"Look at the birds of the air: they neither sow nor reap nor gather into barns, and yet your heavenly Father feeds them." Matt. 6:26
I’ve never quite known how to apply this verse to my often-anxious heart. In a podcast I listened to on this passage, the speakers explained how helpful exploring nature and bird-watching can be for anxiety. Go look at birds, they said; purchase a bird book. But Jesus’s words always speak directly into the fears and hurts and anxieties of the human heart, so to belittle his message to an endorsement of parks and recreation felt cheap. In a passage speaking to one of the deepest plagues of the human soul—the slow drizzle of the fear of the unknown on the heart—there had to be more balm in these words.
One pastor helpfully differentiates fear from anxiety. Fear, he said, is the crash of thunder and rain that arrests a small mountain town and then, with the turn of a wind, blows down valley. Fear, this pastor explained, is a grace from the hand of God, designed to stir up the body to flee from impending danger. Anxiety, on the other hand, is more like Scottish weather. It drizzles every day on the soul. Anxiety is the crippling fear of the could be; it’s a Satanic distortion of the common grace of fear—a slow-drip poison that will writhe your soul and body until it folds inward indefinitely.

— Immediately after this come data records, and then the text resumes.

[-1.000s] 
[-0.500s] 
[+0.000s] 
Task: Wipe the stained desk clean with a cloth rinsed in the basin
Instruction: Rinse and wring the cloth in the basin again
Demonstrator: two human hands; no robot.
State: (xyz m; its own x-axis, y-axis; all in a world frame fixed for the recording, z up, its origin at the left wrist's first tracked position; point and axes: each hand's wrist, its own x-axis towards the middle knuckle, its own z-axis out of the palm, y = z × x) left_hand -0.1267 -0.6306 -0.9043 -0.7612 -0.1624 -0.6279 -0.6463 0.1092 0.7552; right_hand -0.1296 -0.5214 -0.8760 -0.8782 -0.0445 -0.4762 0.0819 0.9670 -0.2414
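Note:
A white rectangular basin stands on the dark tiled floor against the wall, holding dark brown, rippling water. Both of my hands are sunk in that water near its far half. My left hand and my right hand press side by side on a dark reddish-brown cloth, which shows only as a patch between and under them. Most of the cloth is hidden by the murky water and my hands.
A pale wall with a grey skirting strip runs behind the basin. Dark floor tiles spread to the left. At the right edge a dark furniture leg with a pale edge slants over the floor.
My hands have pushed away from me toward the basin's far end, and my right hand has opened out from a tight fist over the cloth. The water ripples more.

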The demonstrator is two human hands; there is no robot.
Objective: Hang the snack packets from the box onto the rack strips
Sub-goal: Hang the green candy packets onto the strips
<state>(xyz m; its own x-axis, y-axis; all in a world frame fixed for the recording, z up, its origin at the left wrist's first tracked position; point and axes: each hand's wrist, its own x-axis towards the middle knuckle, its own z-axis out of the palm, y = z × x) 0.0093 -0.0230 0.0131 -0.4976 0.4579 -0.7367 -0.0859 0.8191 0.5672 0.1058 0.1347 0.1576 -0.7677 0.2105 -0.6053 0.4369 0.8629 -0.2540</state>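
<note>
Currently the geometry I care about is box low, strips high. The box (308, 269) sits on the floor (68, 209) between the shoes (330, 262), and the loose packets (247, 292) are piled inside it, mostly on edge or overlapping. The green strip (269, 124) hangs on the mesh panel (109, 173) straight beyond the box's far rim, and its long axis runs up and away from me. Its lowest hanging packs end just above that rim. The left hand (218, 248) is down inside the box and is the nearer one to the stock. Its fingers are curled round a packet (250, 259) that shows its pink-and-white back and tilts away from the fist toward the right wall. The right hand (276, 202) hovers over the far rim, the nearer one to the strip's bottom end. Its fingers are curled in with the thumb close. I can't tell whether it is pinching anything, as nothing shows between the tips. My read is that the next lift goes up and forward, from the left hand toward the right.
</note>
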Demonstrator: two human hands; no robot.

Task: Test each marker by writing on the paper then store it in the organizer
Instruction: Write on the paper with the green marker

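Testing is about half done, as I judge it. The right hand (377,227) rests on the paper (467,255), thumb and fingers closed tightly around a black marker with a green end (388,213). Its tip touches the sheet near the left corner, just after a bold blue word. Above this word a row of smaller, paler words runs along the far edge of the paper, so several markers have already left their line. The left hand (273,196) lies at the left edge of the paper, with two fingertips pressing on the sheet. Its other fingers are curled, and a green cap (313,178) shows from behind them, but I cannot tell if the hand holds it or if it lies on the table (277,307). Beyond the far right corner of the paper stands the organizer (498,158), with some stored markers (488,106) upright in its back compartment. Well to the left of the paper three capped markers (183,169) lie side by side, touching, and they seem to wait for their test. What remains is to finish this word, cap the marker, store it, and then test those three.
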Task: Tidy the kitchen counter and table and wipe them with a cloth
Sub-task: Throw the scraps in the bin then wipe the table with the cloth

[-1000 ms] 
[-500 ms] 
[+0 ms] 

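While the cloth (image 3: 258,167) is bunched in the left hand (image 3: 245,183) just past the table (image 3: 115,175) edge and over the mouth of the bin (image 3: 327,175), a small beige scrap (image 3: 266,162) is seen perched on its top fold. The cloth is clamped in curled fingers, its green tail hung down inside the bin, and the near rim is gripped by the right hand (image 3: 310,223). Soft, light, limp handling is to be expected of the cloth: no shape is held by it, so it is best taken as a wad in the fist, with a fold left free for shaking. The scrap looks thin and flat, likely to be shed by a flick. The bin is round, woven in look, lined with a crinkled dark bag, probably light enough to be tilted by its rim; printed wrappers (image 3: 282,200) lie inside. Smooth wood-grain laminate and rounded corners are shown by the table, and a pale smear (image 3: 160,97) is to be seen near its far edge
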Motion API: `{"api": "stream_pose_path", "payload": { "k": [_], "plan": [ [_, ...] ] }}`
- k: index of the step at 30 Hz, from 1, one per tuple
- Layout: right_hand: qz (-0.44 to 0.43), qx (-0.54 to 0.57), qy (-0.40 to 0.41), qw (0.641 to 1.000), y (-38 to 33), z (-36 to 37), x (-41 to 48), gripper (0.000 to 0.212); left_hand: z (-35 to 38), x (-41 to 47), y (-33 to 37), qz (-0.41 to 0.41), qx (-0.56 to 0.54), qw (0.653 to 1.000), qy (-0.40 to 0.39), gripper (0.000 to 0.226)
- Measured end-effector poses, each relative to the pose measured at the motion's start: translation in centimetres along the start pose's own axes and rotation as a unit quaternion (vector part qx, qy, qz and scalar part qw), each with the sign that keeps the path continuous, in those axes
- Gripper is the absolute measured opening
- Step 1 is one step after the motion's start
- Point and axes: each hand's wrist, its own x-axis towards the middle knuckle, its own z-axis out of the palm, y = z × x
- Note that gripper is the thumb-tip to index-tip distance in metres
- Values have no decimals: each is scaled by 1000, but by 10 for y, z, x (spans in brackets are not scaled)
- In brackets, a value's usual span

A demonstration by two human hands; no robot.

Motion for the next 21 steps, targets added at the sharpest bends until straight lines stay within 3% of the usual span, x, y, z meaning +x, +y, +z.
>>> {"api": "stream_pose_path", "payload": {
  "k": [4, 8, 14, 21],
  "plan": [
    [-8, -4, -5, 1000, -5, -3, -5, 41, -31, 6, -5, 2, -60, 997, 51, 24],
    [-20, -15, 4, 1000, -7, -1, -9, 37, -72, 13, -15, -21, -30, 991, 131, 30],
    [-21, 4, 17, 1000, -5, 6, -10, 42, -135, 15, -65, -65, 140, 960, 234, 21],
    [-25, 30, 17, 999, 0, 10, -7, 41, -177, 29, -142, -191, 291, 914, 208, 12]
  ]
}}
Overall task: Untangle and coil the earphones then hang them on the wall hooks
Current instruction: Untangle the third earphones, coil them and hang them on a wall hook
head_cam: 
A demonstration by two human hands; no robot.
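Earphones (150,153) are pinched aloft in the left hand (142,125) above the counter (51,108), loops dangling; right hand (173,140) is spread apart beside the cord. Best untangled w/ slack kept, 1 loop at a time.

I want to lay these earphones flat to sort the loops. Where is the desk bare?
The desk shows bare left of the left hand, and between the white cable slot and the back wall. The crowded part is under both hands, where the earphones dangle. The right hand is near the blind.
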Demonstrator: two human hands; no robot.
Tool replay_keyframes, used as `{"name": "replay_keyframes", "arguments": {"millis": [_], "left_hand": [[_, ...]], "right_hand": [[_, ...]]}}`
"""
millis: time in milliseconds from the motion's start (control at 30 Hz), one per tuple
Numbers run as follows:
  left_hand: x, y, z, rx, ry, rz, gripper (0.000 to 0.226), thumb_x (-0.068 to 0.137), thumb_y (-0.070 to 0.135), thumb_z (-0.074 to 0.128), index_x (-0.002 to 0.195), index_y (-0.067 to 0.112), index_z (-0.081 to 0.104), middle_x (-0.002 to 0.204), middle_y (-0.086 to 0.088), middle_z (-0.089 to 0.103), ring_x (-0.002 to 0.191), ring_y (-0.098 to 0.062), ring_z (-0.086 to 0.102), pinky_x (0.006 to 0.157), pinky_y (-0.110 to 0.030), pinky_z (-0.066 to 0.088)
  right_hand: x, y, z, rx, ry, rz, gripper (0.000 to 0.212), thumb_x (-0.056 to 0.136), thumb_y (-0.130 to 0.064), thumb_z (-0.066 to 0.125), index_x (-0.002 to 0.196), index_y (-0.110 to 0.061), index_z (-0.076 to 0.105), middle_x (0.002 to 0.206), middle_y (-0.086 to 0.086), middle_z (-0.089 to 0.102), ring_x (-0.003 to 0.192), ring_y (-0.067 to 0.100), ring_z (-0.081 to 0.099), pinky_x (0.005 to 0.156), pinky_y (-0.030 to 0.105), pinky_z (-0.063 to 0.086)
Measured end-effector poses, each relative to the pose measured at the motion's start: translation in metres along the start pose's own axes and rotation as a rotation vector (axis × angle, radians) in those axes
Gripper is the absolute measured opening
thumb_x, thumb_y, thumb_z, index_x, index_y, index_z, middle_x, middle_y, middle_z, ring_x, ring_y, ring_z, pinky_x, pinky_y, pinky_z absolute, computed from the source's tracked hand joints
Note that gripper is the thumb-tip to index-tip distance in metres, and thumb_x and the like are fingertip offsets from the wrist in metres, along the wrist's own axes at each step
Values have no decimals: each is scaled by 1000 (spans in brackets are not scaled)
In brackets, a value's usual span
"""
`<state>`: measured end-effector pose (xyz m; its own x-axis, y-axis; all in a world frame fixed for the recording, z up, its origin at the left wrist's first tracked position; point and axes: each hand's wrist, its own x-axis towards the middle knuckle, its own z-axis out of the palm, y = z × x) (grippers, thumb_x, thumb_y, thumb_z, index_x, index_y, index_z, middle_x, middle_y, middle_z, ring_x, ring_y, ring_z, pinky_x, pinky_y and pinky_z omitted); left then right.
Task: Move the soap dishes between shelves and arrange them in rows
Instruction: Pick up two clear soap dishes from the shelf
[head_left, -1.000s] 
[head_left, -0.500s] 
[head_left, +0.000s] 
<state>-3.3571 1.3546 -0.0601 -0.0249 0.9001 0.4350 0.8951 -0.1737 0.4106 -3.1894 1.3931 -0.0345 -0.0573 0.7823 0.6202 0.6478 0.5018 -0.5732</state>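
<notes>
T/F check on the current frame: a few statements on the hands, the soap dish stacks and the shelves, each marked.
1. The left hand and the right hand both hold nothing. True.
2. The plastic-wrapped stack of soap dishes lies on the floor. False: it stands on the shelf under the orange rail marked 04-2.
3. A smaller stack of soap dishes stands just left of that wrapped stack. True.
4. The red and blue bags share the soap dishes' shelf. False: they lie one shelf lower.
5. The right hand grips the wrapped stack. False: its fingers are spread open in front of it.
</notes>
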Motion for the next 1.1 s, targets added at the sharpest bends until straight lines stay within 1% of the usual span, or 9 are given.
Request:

With that in mind, look carefully at what Jesus says. He directs anxious hearts to gaze at the birds, but he waits only a few words until he is no longer speaking about birds. You can almost picture Jesus standing outside pointing to a few birds, but he doesn’t pull out a bird book and start identifying them. He uses them to speak of his Father, and not just his Father, but your Father. “Your heavenly Father feeds them.” His point is simple and clear: remember the kindness that flows from the hand of your Father, even upon the very least of these. And he’s not even their Father, but he is yours. In other words, Jesus reminds the anxious person to do theology to his or her restless heart. Speak to your heart about who God is and what he is like.
But how do we do this? Which part of the character of God do we speak into our hearts? It depends. In this situation, it seems that the concern was that God would not provide. So Jesus reminds them of the lavish provision and kindness of the Father. Notice how Jesus explains how the character of God confronts the current anxiety of the human heart. Therefore, you need a deeper, more fully orbed view of God. If you only know that God is sovereign, you will whack every nail with that hammer, but there is so much more in God. I don’t care how many theology textbooks you have read, you need a larger view of God. You need to circle the attributes of God around in your mind like a carousel—treasuring each one of his attributes, preaching them into the concerns of your heart. You must do theology for the sake of your soul.
Try memorizing this question & answer from the Westminster Shorter Catechism. You need it in your mind so you can pull an attribute out and hug it with all of your being when the day demands it.
Question: What is God?
Answer: God is a spirit, infinite, eternal, and unchangeable, in his being, wisdom, power, holiness, justice, goodness, and truth.
When the things of this world slip away with the hands of time, remind yourself that God sits in the heavens unmoved. His sits atop his throne—infinite, eternal, and unchangeable.
When the questions and worries of tomorrow seem unsolvable, remember his deep wisdom—loving enough to let pain refine your soul, and strong enough to steady you. When sin once again allures your feeble desires, remember that God is holiness itself. In those thirty silent years of Jesus’s life in the Gospels, he walked out obedience to the Law in our stead. He obeyed each of the commands to the full extent, because he knew we would break them. Remind your heart that he is holiness itself, and you are now united to him. When life has lost its glimmer and the future doesn’t have the allure and excitement it used to, tell your soul that God is good, and that he pulls new sunrises from each night.
Try also memorizing the first question & answer of the Heidelberg Catechism:
Question: What is your only comfort in life and in death?
Answer: That I am not my own, but belong—body and soul, in life and in death—to my faithful Savior, Jesus Christ.
He has fully paid for all my sins with his precious blood, and has set me free from the tyranny of the devil. He also watches over me in such a way that not a hair can fall from my head without the will of my Father in heaven; in fact, all things must work together for my salvation.
Because I belong to him, Christ, by his Holy Spirit, assures me of eternal life and makes me wholeheartedly willing and ready from now on to live for him.
In other words, when your soul becomes a false prophet, screaming for you to fear that which likely will never come, speak to it of the one who was, and is, and is to come. Or, as Jesus put it, look at the birds, and remember the one who bends his ear to their little cries.
* Many of the ideas in this article came from an insightful six-part series by Dr. Cory Brock on anxiety.